The idea of using compact data structures arose when researchers noted the similarity between most object or trajectory movements in transportation systems, making this information highly compressible.
Having studied the different kinds of queries that can be solved with classic spatio-temporal indexes, they designed compact data structures to solve these queries efficiently and by using less space. Extra information and new functions can be added to these data structures, depending on the requirements.
‘Results on trajectories can be commercialised and used by airlines, for example, to know how they can optimise routes, where they can save fuel, or which flights had problems on their routes,’ says Ladra.
Information on vehicle trajectories can also be used to track ships, detect fishing in a prohibited area, determine which routes are more popular, or pinpoint those that can be improved.

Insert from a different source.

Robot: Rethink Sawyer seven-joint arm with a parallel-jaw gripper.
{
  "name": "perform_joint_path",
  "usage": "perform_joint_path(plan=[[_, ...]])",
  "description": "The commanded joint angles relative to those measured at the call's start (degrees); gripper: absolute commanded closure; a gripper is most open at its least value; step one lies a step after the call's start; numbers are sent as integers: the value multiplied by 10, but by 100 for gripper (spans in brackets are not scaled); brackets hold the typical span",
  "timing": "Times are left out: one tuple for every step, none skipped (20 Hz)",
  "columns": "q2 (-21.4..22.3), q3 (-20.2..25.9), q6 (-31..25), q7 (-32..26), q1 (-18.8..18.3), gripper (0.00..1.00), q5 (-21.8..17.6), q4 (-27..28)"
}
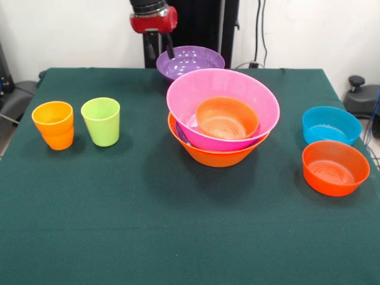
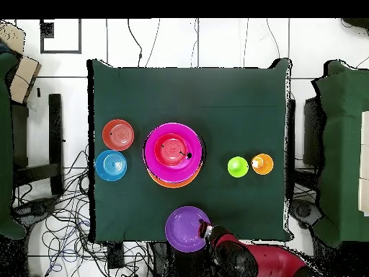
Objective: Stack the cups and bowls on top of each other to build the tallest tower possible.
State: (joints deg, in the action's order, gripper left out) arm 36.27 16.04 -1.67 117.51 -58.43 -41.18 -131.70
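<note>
Green cloth covers the table, white wall behind. Arm sits at the table's edge on the robot side, gripper clamped on the rim of a purple bowl there. Tower mid-table: yellow-orange bowl at the base, a purple sliver just showing above it, pink bowl on top, tilted, with a small red-orange bowl inside it. Blue bowl and a second red-orange bowl touch each other, well apart from the tower. Opposite side: lime green cup just beside the orange cup, both upright.
</note>
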Motion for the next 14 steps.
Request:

The project was funded through the Marie Skłodowska-Curie Research and Innovation Staff Exchange (RISE).
One project goal is to increase the number of new researchers attracted to this field on an international scale and improve the education of PhD candidates and postdoctoral researchers. ‘We expect better research will be carried out in Europe thanks to RISE funding,’ concludes Ladra.
The BIRDS project involves seven research institutions: University of Melbourne, Australia; University of Chile, and University of Concepción, Chile; University of Helsinki, Finland; Kyushu University, Japan; Instituto de Engenharia de Sistemas e Computadores, Investigação e Desenvolvimento em Lisboa, Portugal; and the University of A Coruña, alongside a Spanish SME Enxenio SL.